Sullivan grunted. “He killed three men. You should have killed him.”
“He’s fucking nuts,” I said.
“You should have killed him,” Sullivan repeated.
I would have been happy to explain how I was just happy to get out of there – what with the crazy looter junk and the ranting and the heads on spikes, and all that – but it was a short helicopter trip. Only a few minutes after we took off from the beach, we were touching down on the flight deck of the Canberra.
Sergeant Blake was waiting to greet me with a small retinue. Some of them were Navy officers, some were clearance divers – mostly I was interested in the medical team, who hooked me up to an IV bag and gave me low-grade morphine. I guess Sullivan had radioed ahead, and I guess I looked like absolute shit. I felt embarrassed, though. I’d been through worse than this before. I was particularly annoyed when they brought the wheelchair out.
“I don’t need that fucking thing,” I said. “I’ll walk.”

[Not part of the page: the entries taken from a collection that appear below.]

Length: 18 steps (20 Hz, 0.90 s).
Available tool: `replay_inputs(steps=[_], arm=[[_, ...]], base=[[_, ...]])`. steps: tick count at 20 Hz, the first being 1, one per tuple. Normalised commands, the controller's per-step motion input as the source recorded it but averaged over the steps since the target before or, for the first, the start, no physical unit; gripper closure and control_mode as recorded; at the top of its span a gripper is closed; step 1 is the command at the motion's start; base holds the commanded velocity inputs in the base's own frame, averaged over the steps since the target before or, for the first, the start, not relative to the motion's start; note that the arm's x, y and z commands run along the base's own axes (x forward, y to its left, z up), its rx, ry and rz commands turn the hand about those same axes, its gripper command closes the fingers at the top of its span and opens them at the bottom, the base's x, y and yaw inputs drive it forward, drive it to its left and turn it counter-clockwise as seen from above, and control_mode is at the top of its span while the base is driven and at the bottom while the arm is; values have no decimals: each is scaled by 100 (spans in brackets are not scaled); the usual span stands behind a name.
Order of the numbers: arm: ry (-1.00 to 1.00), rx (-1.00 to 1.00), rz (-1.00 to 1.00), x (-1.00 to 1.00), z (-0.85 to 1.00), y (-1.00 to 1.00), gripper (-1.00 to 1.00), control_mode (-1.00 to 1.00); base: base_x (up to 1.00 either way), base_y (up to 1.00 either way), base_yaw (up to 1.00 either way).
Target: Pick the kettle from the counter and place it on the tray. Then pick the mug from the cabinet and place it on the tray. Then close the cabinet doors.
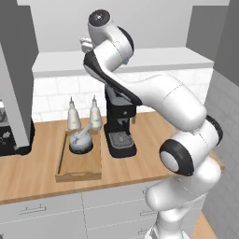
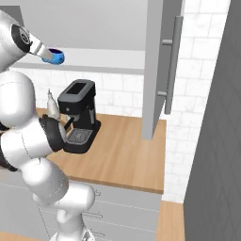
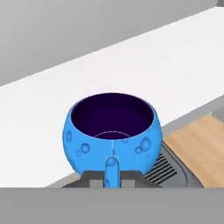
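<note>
I have the claw (image 3: 112, 180) clamped narrow on the side handle of the small bright blue rounded mug (image 3: 112, 132), its dark inside facing up toward my hand camera. The handle sits pinched between the two dark fingertips (image 3: 91, 178) — a sensible hold, I judge, since the bowl is too round and wide for the jaws. Just beneath the mug lies the pale shelf (image 3: 52, 113) of the grey wall cabinet (image 2: 84, 23); I cannot tell whether the mug is touching it or lifted just clear, though it seems to hang at the shelf's front lip.

Well below the claw stands a black coffee machine (image 2: 78, 115) on the long light-brown wooden counter (image 2: 127, 155). Further off to the side and lower, the rectangular light-wood tray (image 1: 80, 163) with low raised sides rests flat on that counter, and the squat silvery-grey metal kettle (image 1: 80, 141) already sits in its far end — so the first step looks done, and the near half of the tray is bare for the mug. Two slim pale bottles (image 1: 83, 115) stand just behind the tray.

One flat grey cabinet door (image 2: 160, 66) with its long vertical silver bar handle (image 2: 172, 63) stands swung open, well off to the claw's other side; I reckon it must wait until the mug is down. White tile backs the counter, grey drawer fronts run under it.
</note>
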Motion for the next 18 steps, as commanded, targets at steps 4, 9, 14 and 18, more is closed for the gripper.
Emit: replay_inputs(steps=[4,9,14,18], arm=[[-3,18,35,-100,-13,-6,100,-100],[0,17,45,-100,-17,-14,100,-100],[0,6,68,-89,-35,-27,100,-100],[7,0,95,-52,-51,-37,100,-100]], base=[[0,0,0],[0,0,0],[0,0,0],[0,0,0]])
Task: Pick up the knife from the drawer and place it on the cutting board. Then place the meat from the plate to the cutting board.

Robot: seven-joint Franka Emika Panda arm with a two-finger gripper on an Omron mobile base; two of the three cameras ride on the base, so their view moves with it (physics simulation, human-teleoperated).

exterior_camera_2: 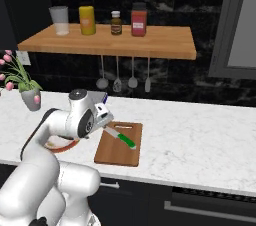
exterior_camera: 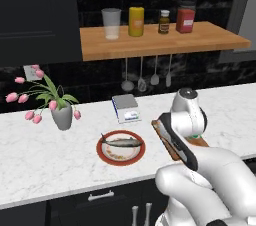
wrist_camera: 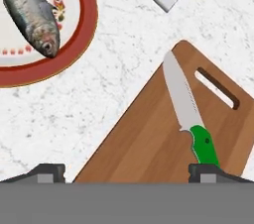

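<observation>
I am looking down past my fingertips (wrist_camera: 49,172), which are standing wide apart and holding nothing. The knife (wrist_camera: 187,111) is lying flat on the cutting board (wrist_camera: 149,143), its green handle just beyond my right fingertip, so that part looks done. The meat (wrist_camera: 30,12), a slim fish, is resting on the plate (wrist_camera: 82,34), well off to the left of the fingers and further out. I am judging it light, limp and slick; I would close across its thick middle, not the tapering tail, and squeeze gently.
</observation>
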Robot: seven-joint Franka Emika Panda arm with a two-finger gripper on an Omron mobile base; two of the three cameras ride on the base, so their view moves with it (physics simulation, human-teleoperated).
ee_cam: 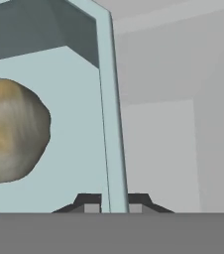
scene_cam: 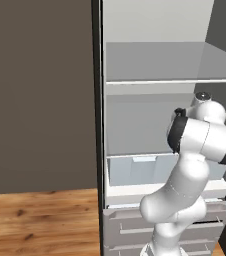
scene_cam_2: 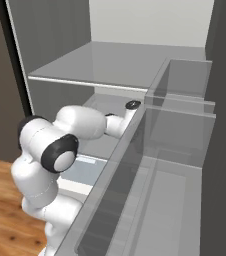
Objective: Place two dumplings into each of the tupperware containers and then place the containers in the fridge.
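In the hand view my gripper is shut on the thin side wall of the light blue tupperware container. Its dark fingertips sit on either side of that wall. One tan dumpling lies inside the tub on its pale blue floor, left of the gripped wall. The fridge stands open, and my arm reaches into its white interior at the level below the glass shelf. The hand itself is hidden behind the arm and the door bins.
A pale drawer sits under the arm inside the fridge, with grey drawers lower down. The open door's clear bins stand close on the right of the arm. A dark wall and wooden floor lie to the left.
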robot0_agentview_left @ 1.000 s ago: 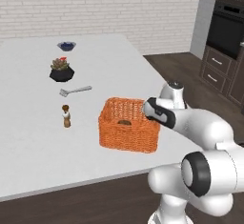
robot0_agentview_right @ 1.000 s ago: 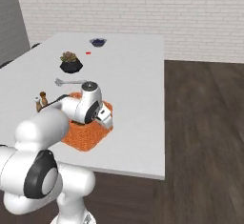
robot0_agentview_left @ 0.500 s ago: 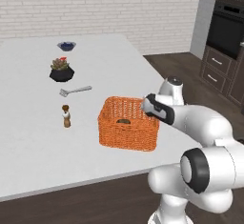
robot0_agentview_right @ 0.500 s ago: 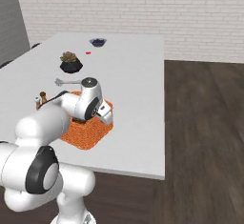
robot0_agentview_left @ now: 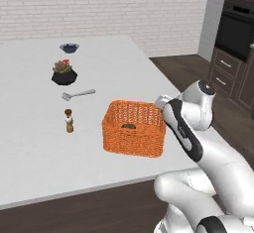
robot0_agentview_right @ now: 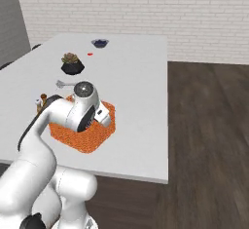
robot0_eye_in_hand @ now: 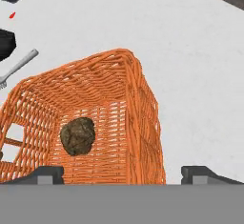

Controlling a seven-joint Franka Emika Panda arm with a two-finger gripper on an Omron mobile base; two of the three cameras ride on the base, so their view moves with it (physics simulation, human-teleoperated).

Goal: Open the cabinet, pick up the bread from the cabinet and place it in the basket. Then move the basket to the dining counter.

They fussed, tried to get me into it, but Blake cut them off. “Let him walk.” It was the first thing he said, and I could tell that below the surface he was seething with anger.
We went to the medical bay first, where they cleaned and disinfected my wounds, sutured up the tear to my calf, and put me on a course of what looked like pretty strong an
tibiotics. Blake stood by the doorway as they worked, arms folded. When they were done we walked up towards Commodore Norton’s office, neither of us saying a word.
Well, the commodore was in a rage. I’d never seen him that angry – never seen anybody that angry. He ranted and bellowed about how reckless I’d been, how foolish I was, how I had no appreciation of the importance of my presence here, how I was incapable of working as part of a team.
The worst part was that he was right. I sat there in hangdog silence, because I knew he was right. I’d been driven by some inexplicable urge to hunt that scavenger down. What did I have to show for it? Nothing. Because there was nothing to gain from it. There never had been.
“All right, sir, maybe that’s enough,” Blake said eventually, when Norton’s rage began to abate. “Let’s hear his report.”
I hadn’t thought I’d be expected to make one, but I guess it stood to reason. I told them what had happened the night I went out on deck, and was attacked by a fresh zombie. I told them about going over to the island with a crew in a RIB, driven by the hasty pursuit of the perpetrator. I told them about getting separated from the others, attacked by the interloper, and waking up in his lair. And I told them he was American, with a demeanour that strongly suggested he’d been part of the Lincoln’s crew.
“Gold stripes? Star above them?” Blake said. “That’s a captain’s uniform.”
“That doesn’t mean he’s the captain,” Norton said sourly, finally sitting down behind his desk and rummaging in his drawers for a bottle of whiskey. He poured a glass and didn’t offer either of us any. “He could have taken that uniform off a zombie.”